Fuel price hike + GERD dominate the talk shows on 25 July 2021
The government’s decision on Friday to raise fuel prices dominated the airwaves last night: The nation’s talk shows aired several interviews last night to reassure consumers that the higher fuel prices would not have a knock-on effect on public transportation. Local Development Ministry spokesperson Khaled Kassem told Kelma Akhira’s Lamees El Hadidi that fares for public transport and taxi cabs won’t increase given their reliance on diesel fuel, which has remained unchanged. He also claimed that the decision to hold diesel and mazut prices will mean that the hikes will not impact commodity prices (watch, runtime: 4:52 I 3:23).
The decision was also covered by Al Hayah Al Youm, which featured street interviews with microbus owners and passengers who said that the new decision hasn’t raised fares (watch, runtime: 4:13). Ala Mas’ouleety had similar street interviews with members of the public, but they were divided on the impact of the decision on the prices of fruits and vegetables, with some highlighting a significant increase in some crops and others attributing the rise to seasonality of Eid Al Adha. We have more on this story in this morning’s news well, above.
The GERD also returned to the talk shows as Ethiopia announced completing the second phase of filling the GERD: El Hekaya’s Amr Adib claimed that Ethiopia failed to meet its target of collecting 14 bn cubic meters of water and only filled 4 bcm (watch, runtime: 1:59). Adib also interviewed Sudanese journalist Mohamed Kaboucheh who highlighted the threats of floods the dam is posing for the Sudanese residents along the Blue and White Niles (watch, runtime 6:19). We have more on Ethiopia’s announcement in the Diplomacy section, above.

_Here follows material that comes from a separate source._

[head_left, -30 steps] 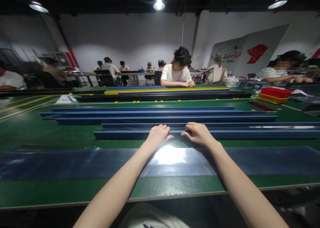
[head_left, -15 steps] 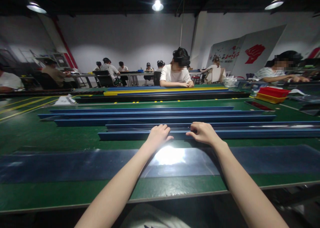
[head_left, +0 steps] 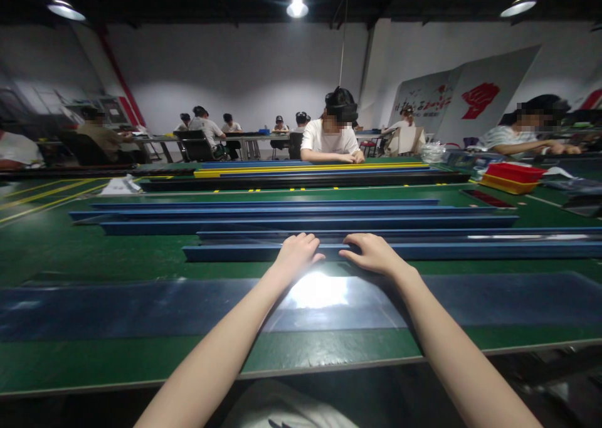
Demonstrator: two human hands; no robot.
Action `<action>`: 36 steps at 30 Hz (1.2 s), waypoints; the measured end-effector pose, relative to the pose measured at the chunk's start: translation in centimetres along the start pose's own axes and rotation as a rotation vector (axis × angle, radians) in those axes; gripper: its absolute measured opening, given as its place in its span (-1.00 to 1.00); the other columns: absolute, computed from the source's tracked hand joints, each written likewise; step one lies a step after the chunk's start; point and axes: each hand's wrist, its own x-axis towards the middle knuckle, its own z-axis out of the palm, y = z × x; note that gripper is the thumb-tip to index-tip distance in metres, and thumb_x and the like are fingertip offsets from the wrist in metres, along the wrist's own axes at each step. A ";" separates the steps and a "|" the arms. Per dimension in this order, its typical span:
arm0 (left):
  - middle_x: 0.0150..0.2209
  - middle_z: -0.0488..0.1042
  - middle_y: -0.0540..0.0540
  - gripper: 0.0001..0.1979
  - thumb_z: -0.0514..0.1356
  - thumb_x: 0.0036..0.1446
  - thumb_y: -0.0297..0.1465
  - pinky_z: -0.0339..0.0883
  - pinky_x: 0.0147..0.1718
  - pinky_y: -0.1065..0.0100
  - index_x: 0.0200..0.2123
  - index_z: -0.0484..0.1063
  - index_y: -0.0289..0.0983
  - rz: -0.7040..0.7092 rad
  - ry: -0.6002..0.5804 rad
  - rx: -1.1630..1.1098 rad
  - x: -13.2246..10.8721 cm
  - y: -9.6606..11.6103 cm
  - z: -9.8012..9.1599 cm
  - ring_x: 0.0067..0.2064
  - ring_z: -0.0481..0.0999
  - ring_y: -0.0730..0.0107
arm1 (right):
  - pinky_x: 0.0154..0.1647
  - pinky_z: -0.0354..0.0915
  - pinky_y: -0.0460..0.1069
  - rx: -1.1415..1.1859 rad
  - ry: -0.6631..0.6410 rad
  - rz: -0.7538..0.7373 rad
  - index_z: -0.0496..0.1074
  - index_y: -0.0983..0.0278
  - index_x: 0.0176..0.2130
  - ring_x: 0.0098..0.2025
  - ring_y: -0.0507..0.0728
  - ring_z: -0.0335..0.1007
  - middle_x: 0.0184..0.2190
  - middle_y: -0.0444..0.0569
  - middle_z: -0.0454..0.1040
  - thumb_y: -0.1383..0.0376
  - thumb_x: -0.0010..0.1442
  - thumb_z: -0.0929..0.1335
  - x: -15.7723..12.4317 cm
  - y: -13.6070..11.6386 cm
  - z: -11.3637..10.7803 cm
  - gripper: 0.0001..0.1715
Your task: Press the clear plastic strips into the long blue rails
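Observation:
A long blue channel strip lies across the table before me, with a clear, glossy strip showing in its groove. My left hand is closed over it, fingers on the far side and thumb on the near wall. Just to the right, my right hand bends its fingers over the same channel strip, thumb pointing left along the front. The fingertips of both hands are partly hidden behind the strip. Nearer to me, under my forearms, a wide transparent plastic sheet lies flat and reflects the lamp.
Behind the held strip lie several more blue channel strips. Farther back are a black strip and yellow strips. A red bin and a dark phone-like slab sit at right. A co-worker sits opposite.
My right hand has moved left along the channel strip, closer to my left hand, and its thumb and fingers have shifted. My left hand stays almost in place.

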 end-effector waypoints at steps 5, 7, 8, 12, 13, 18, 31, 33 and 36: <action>-0.30 0.43 -0.10 -0.77 0.13 0.08 -0.21 0.20 -0.33 0.34 -0.35 0.33 -0.28 -0.002 0.000 0.005 0.0 0.0 -0.1 -0.22 0.39 0.29 | -0.28 0.18 -0.07 0.002 0.000 -0.002 0.42 0.25 -0.22 -0.21 0.14 0.39 -0.25 0.00 0.50 0.09 0.14 0.21 0.1 -0.1 0.1 -0.63; -0.31 0.43 -0.09 -0.77 0.14 0.08 -0.21 0.20 -0.33 0.34 -0.36 0.34 -0.29 -0.005 -0.002 0.006 0.0 0.0 -0.1 -0.23 0.39 0.29 | -0.28 0.19 -0.07 0.001 0.004 -0.009 0.42 0.26 -0.22 -0.21 0.14 0.39 -0.25 0.00 0.50 0.10 0.14 0.21 0.1 -0.1 0.1 -0.64; -0.31 0.44 -0.09 -0.77 0.14 0.08 -0.21 0.20 -0.33 0.34 -0.36 0.34 -0.29 -0.005 -0.004 0.007 0.0 0.0 -0.2 -0.23 0.40 0.29 | -0.27 0.19 -0.06 0.001 0.008 -0.011 0.42 0.26 -0.22 -0.20 0.14 0.39 -0.25 0.01 0.50 0.10 0.14 0.21 0.1 -0.1 0.1 -0.64; -0.32 0.44 -0.08 -0.76 0.13 0.08 -0.21 0.21 -0.33 0.34 -0.36 0.34 -0.29 -0.003 -0.004 0.014 0.0 0.1 -0.2 -0.23 0.41 0.29 | -0.19 0.20 -0.05 0.018 0.025 -0.017 0.41 0.27 -0.18 -0.14 0.15 0.37 -0.19 0.02 0.48 0.10 0.14 0.21 0.1 0.0 0.3 -0.62; -0.32 0.45 -0.08 -0.76 0.13 0.09 -0.21 0.21 -0.33 0.35 -0.36 0.34 -0.29 -0.002 -0.002 0.016 0.0 0.1 -0.2 -0.23 0.41 0.29 | -0.17 0.20 -0.05 0.023 0.027 -0.018 0.40 0.27 -0.17 -0.12 0.15 0.36 -0.17 0.02 0.47 0.10 0.14 0.21 0.1 0.0 0.3 -0.62; -0.32 0.45 -0.08 -0.76 0.13 0.09 -0.21 0.21 -0.35 0.35 -0.36 0.35 -0.29 -0.004 -0.006 0.024 0.0 0.1 -0.2 -0.24 0.41 0.29 | -0.13 0.21 -0.03 0.025 0.028 -0.028 0.40 0.29 -0.14 -0.10 0.15 0.35 -0.15 0.05 0.46 0.11 0.14 0.21 0.0 0.0 0.4 -0.60; -0.32 0.45 -0.09 -0.74 0.08 0.12 -0.19 0.23 -0.35 0.37 -0.32 0.35 -0.28 -0.021 -0.040 0.024 0.0 0.1 -0.1 -0.23 0.42 0.30 | -0.08 0.22 -0.02 0.016 0.038 -0.037 0.39 0.29 -0.12 -0.07 0.14 0.33 -0.12 0.05 0.44 0.11 0.14 0.21 0.0 0.1 0.5 -0.58; -0.31 0.45 -0.09 -0.74 0.08 0.12 -0.19 0.23 -0.36 0.36 -0.32 0.35 -0.28 -0.021 -0.041 0.020 0.0 0.1 -0.1 -0.22 0.42 0.30 | -0.07 0.21 -0.02 0.020 0.036 -0.036 0.39 0.28 -0.12 -0.06 0.14 0.33 -0.11 0.04 0.44 0.11 0.14 0.21 0.0 0.1 0.5 -0.59; -0.31 0.45 -0.08 -0.74 0.09 0.12 -0.19 0.22 -0.36 0.37 -0.31 0.34 -0.28 -0.023 -0.042 0.013 0.0 0.1 -0.1 -0.22 0.43 0.30 | -0.07 0.21 -0.02 0.023 0.030 -0.038 0.39 0.27 -0.12 -0.07 0.14 0.33 -0.12 0.04 0.44 0.11 0.14 0.21 0.0 0.2 0.5 -0.60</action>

Rumors of an impending cabinet reshuffle got attention from Ala Mas’ouleety’s Ahmed Moussa, who referred to the possible appointment of 10 to 12 new ministers including an information minister (watch, runtime 15:11). The change will also affect assistant ministers and their deputies as well as deputy governors, with youth likely to have more representation, Moussa said.